WHAT THIS TASK INVOLVES
First find the line containing "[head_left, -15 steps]" in the data, then set it down exactly along with every line after it, through the last.

+===+

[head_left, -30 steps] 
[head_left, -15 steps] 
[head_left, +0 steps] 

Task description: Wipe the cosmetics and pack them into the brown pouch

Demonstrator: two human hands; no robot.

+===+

WORKED SOLUTION
[head_left, -15 steps] 
[head_left, +0 steps] 

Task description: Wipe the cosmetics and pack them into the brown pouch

Demonstrator: two human hands; no robot.

The required output is now complete.